[Pipet Devel] Piper's Importance and Resources

Nile Geisinger nile at dloo.com
Fri Jun 16 07:23:13 EDT 2000


Hi All,

I just sent out an answer to Brad and Gary's questions. My mail client
died in the middle of transfer so if you didn't get it, let me know.

I'm about to go down the rabbit hole for the next two weeks to get out
the early adopter release of BlueBox. In the meantime, if you need high
quality graphics work
send an email describing what you need done to developer at dloo.com and
we'll put Alex on it.

Alex is really talented and can produce pretty amazing results if you
give him a description of what you need. He might be working on clip art
graphics for GNOME and KDE (sorely needed).

We redid the Piper stuff so that it would integrate more into your site
if you're interested. Again, feel free to do anything you like with it.
Graphics and HTML are at http://dloo.com/piper/revised.tgz.

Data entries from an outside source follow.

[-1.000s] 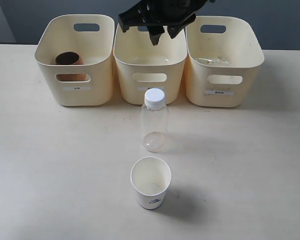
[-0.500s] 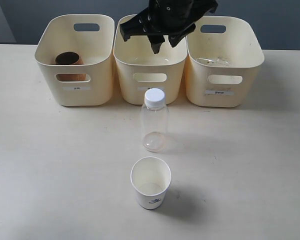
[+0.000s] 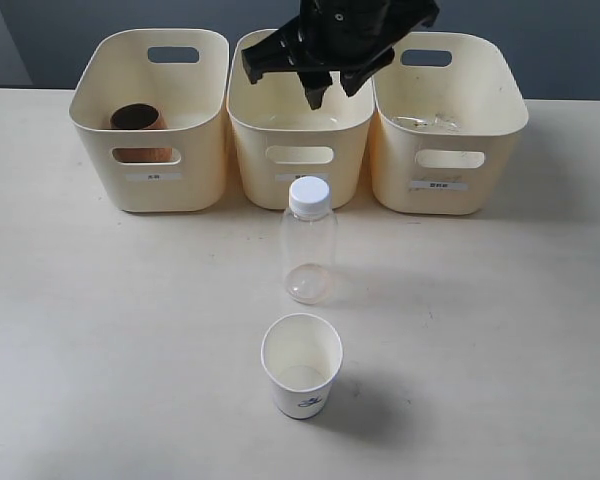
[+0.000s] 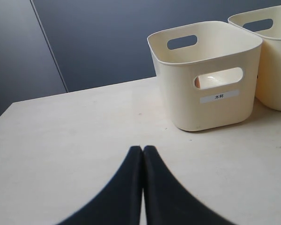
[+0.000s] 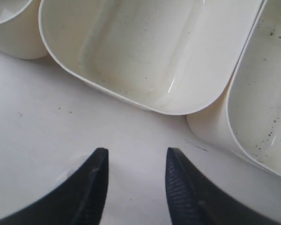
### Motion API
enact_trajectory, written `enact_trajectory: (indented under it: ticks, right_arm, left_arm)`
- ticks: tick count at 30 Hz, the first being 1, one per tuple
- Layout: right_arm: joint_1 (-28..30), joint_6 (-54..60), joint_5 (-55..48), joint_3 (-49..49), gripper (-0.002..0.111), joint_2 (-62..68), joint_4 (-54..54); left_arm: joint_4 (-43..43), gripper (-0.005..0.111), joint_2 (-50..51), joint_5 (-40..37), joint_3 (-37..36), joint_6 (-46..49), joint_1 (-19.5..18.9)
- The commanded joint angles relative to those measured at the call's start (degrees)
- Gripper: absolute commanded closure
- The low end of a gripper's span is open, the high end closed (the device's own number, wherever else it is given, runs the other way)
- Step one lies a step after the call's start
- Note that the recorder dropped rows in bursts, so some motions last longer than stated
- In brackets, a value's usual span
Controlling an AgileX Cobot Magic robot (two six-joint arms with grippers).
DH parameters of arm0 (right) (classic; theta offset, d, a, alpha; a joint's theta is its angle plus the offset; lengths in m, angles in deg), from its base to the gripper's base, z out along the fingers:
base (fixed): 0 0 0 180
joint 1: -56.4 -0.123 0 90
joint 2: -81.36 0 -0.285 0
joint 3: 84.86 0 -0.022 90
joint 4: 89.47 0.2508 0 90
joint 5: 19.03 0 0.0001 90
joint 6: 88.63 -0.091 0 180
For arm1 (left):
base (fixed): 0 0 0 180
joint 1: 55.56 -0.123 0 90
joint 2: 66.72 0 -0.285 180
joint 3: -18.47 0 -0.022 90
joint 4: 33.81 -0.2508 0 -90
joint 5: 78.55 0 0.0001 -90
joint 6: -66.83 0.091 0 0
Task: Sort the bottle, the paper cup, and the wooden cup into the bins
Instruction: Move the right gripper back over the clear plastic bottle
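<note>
The bins (image 3: 150, 190), three matching cream plastic tubs with rounded corners and oval handle cutouts, stand in a row at the back of the pale tabletop (image 3: 100, 330). One item looks sorted: the rounded reddish-brown wooden cup (image 3: 137, 119) sits inside the left tub, also showing through its front cutout. Two items remain. The small clear plastic bottle with a white screw cap (image 3: 308, 245) stands upright just in front of the middle tub, and the small white paper cup with a blue mark (image 3: 301, 362) stands upright nearer the camera, apart from the bottle. The middle tub holds nothing visible.

The right gripper (image 3: 318, 88) hangs above the middle tub, jaws spread and holding nothing. The left gripper (image 4: 143, 154) is low over bare tabletop, jaws pressed together on nothing. By this reckoning, roughly a third of the sorting is done.
</note>
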Motion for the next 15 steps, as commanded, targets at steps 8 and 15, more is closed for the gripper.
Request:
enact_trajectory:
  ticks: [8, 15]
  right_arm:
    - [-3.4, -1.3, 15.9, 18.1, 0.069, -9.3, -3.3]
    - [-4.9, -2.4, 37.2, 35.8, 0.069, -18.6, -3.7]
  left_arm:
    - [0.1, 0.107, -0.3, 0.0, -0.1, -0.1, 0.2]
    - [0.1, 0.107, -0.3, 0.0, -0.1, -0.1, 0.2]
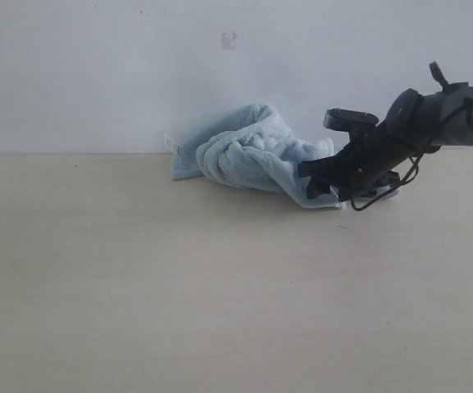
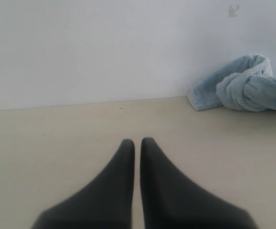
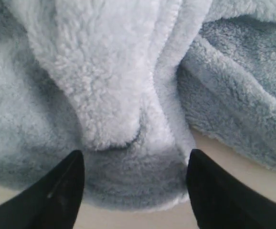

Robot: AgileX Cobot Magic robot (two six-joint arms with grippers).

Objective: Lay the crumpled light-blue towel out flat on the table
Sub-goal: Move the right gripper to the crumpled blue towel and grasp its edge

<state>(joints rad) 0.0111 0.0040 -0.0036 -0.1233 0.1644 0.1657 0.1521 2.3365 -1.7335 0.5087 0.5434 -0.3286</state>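
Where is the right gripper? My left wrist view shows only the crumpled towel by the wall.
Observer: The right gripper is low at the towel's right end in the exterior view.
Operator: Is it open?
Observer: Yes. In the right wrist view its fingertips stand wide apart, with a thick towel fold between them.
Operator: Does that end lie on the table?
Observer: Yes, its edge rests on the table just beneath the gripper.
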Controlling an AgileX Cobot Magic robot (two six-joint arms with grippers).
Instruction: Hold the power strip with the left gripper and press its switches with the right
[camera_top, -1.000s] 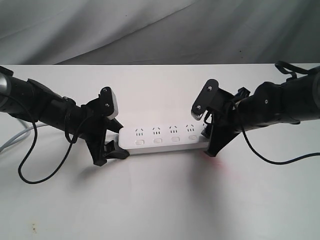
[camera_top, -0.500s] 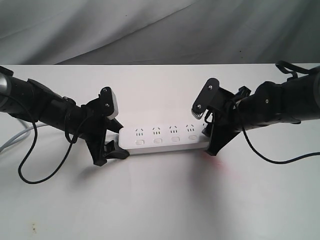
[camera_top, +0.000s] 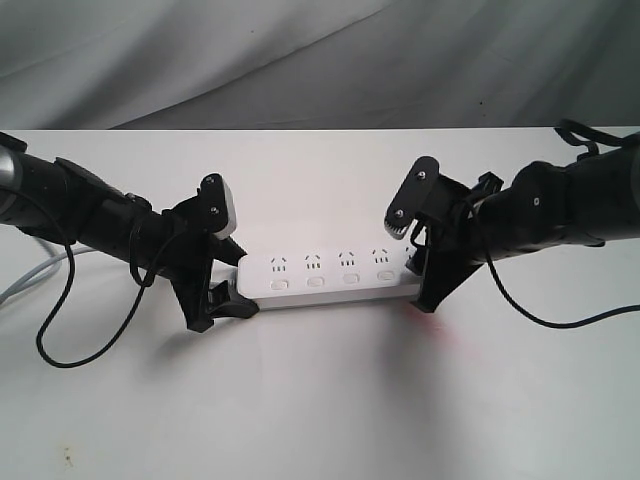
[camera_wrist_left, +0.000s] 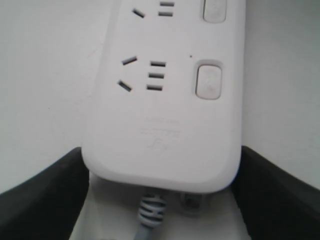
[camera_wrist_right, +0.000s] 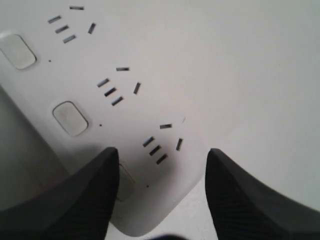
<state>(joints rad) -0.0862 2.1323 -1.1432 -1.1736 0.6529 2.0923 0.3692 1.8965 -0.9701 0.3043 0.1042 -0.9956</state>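
Clamping the power strip by its cord end with the left claw, one black finger against each long edge, jaws spread just to that width. Holding nothing in the right claw, jaws wide apart over the opposite end, one finger covering part of the last of the switches, the other beyond the strip's edge above the desk. Lying flat and crosswise on that white desk between both arms, sockets up, grey-white cord trailing off past the left arm.
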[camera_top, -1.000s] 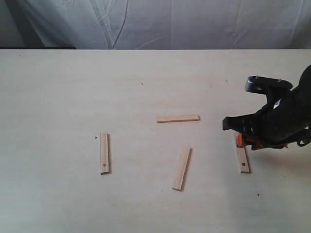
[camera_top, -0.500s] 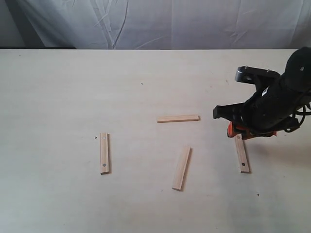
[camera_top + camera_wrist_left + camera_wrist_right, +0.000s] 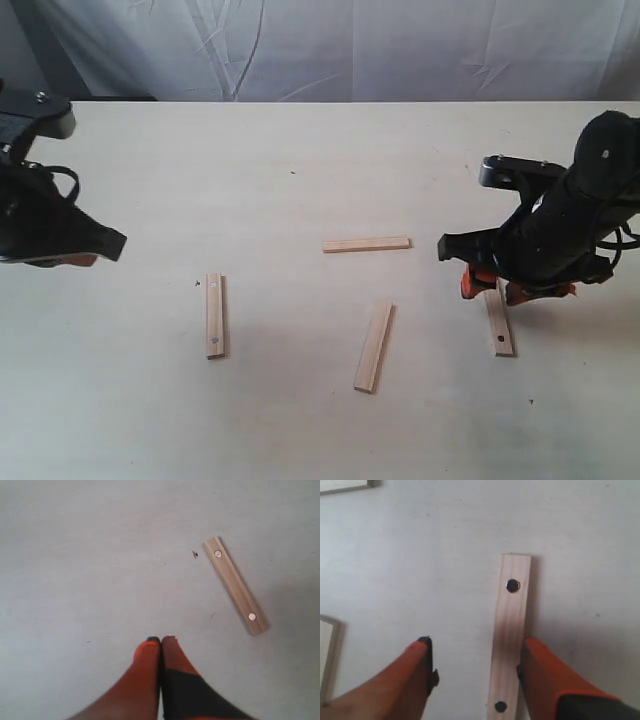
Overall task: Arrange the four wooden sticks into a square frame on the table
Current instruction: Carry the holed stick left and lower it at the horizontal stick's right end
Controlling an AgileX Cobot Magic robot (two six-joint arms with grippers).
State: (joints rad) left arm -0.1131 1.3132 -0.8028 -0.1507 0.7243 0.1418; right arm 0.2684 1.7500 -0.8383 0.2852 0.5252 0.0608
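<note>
Straddling the first stick, frame not yet begun

The right claw (image 3: 476, 645) stands wide open over the rightmost stick (image 3: 512, 630), its tips either side of the strip, and holds nothing. The left claw (image 3: 161, 642) hangs pinched shut and empty near the leftmost stick (image 3: 235, 586). With the top stick (image 3: 366, 244) and the slanted middle stick (image 3: 374, 346), all four lie flat and well apart on the surface (image 3: 300, 140). By my reading, the grasp comes next: close squarely across the width, then carry it inward.
</note>
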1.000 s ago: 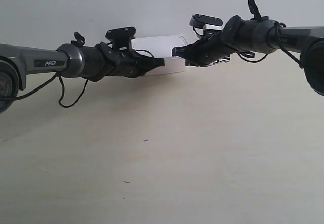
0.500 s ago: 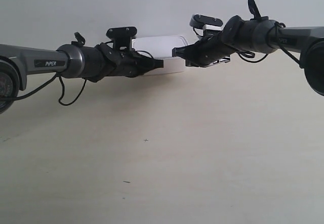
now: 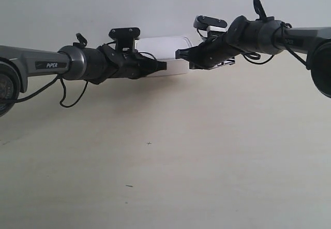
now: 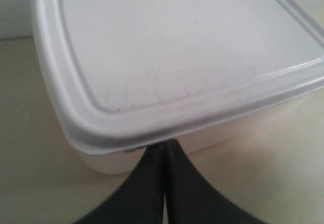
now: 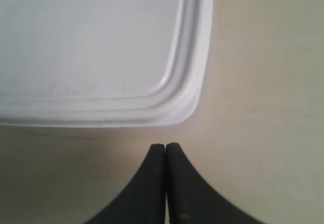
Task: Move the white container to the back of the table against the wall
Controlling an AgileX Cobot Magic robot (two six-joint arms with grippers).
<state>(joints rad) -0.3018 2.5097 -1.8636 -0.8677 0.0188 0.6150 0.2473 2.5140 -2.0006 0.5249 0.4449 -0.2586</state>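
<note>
Two arms reach in from opposite sides over the bench (image 3: pixel 207 151), and between their tips sits the white container (image 3: pixel 165 48), lid on, at the far edge of the bench right by the wall (image 3: pixel 155 6); I cannot tell whether it actually touches the wall. On my left wrist feed the left jaws are pressed fully together with nothing between them, and their dark fingertips (image 4: pixel 147 183) meet the side of the white container (image 4: pixel 177 57) just under the overhanging rim of the lid (image 4: pixel 152 123). On the right wrist feed the right jaws are likewise closed tight and empty; their fingertips (image 5: pixel 149 183) stop just short of the white container (image 5: pixel 91 42), near one rounded corner, with a strip of bare bench (image 5: pixel 263 107) between. From the exterior camera, the arm at the exterior view's left (image 3: pixel 83 63) lies nearly level, while the arm at the exterior view's right (image 3: pixel 258 35) slopes down toward the box.
</note>
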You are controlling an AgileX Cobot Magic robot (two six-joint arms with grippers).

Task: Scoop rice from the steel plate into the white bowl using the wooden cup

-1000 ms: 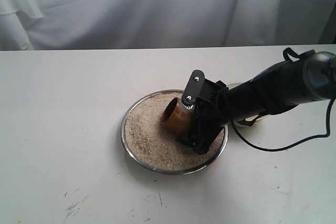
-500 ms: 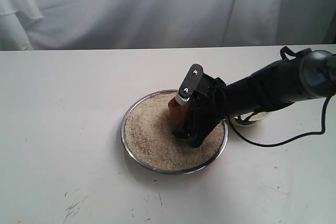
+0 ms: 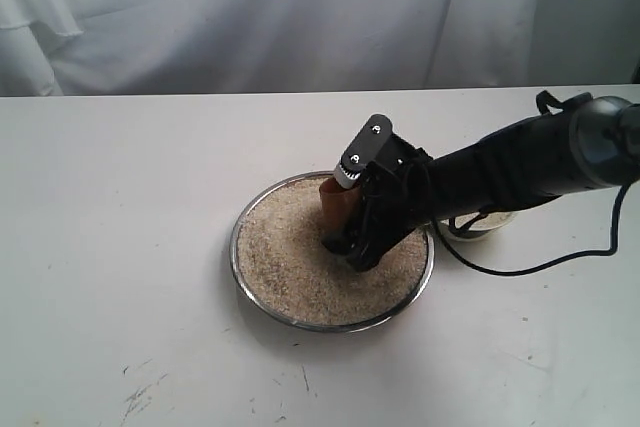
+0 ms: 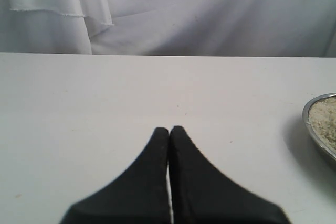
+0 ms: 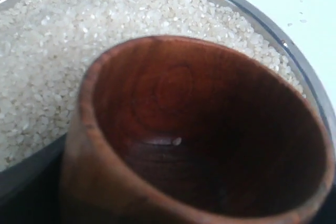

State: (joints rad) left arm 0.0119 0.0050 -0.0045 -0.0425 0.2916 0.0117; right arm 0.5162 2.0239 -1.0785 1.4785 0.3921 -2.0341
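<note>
The steel plate lies mid-table, filled with pale rice. My right gripper is shut on the wooden cup and holds it low over the plate's far right part, tilted toward the rice. In the right wrist view the cup fills the frame; its dark inside holds a single grain, and rice and the plate's rim lie just beyond it. The white bowl peeks out behind the right arm, mostly hidden. My left gripper is shut on nothing above bare table, with the plate's edge off to one side.
A black cable loops on the table right of the plate. A pale curtain hangs behind the table's back edge. Bare white tabletop stretches left of the plate and in front of it.
The right gripper has turned the cup from lying on its side, mouth leftward, to a steeper, more upright tilt, and shifted slightly toward the plate's far side.
</note>
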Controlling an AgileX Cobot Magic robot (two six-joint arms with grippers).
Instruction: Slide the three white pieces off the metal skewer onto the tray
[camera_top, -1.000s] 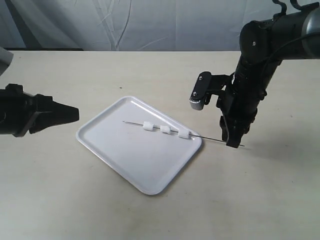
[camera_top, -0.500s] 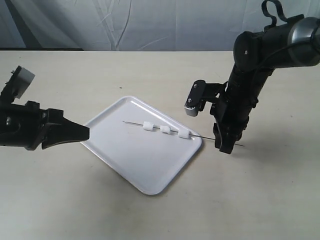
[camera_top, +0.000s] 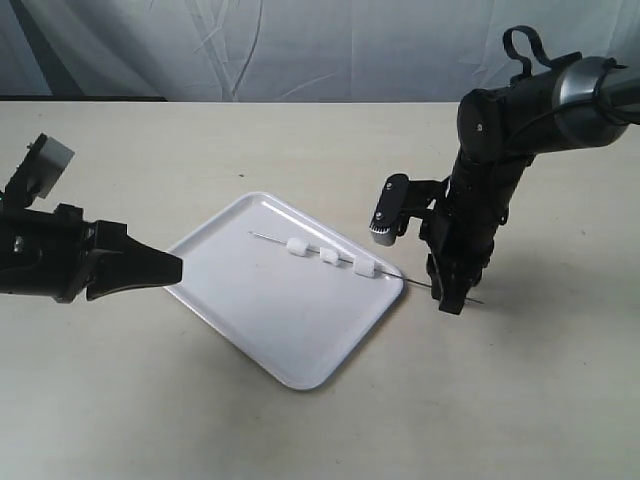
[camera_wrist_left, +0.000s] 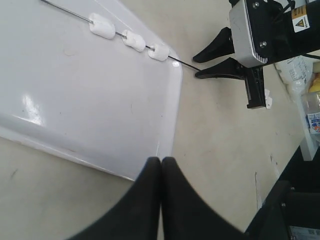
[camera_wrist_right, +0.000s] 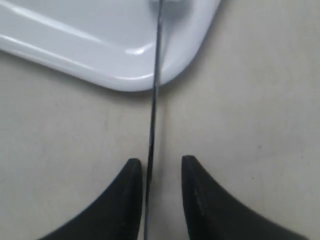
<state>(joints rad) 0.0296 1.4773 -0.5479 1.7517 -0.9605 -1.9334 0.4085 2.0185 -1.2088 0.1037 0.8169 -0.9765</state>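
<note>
So the tray (camera_top: 270, 320) sits diagonally on the desk (camera_top: 300, 430), with one rounded corner toward the near edge. Bare beige desk shows on every side of it, most of it in front and off to the right. Most of the tray floor is bare too. Only the far-right side has anything on it.

The tray is glossy white plastic, a flat rectangle with a low raised rim. The metal skewer (camera_wrist_right: 153, 115) is a really thin straight grey rod. It lies along that far-right side, with one end over the tray floor. The other end crosses the rim at the right corner and pokes out over the desk.

The three white pieces (camera_top: 329, 256) are soft-looking stubby cylinders threaded on the skewer in a row. All three are inside the rim, bunched toward the right corner. The desk itself is matte and a bit scuffed.

The right fingers (camera_top: 447, 295) point down at the overhanging end, just outside the rim. They're spread apart with the rod running through the gap, close to one finger. I can't tell if it actually touches.

The left fingers (camera_wrist_left: 161, 165) are clenched tip to tip on nothing, hanging by the tray's left edge.
</note>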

I answered in the last email part of the reason dLoo is excited about
Piper in answer to a question. We're really surprised, to be honest,
that the rest of the open source movement isn't excited about it.

Right now, programs in KDE and GNOME are both static and opaque. Their
internals cannot be changed or seen by users.

Piper offers a new way to program. Rather than statically binding
components together, it offers a simple linking language that binds
program components together at run time. In this way, uses can instantly
get a graphical display of the internals of programs in pretty graphics
that they can manipulate. This has the potential to completely
revolutionize the KDE/GNOME development model in a very profound way.

Piper also allows users to manage workflow across a network. Again, very
revolutionary.

Finally, Piper allows users to build distributed applications (some time
in the future).

Of these, I could easily see a dozen KDE/GNOME people wanting to
contribute if they just understood the potential of your work.

Have you considered publishing a press release to GNOTICES or linuxtoday
or even slashdot regarding, in particular, how Piper can make programs
transparent and modifiable? There are a lot of people who would find
this fascinating and I bet they would be interested in contributing.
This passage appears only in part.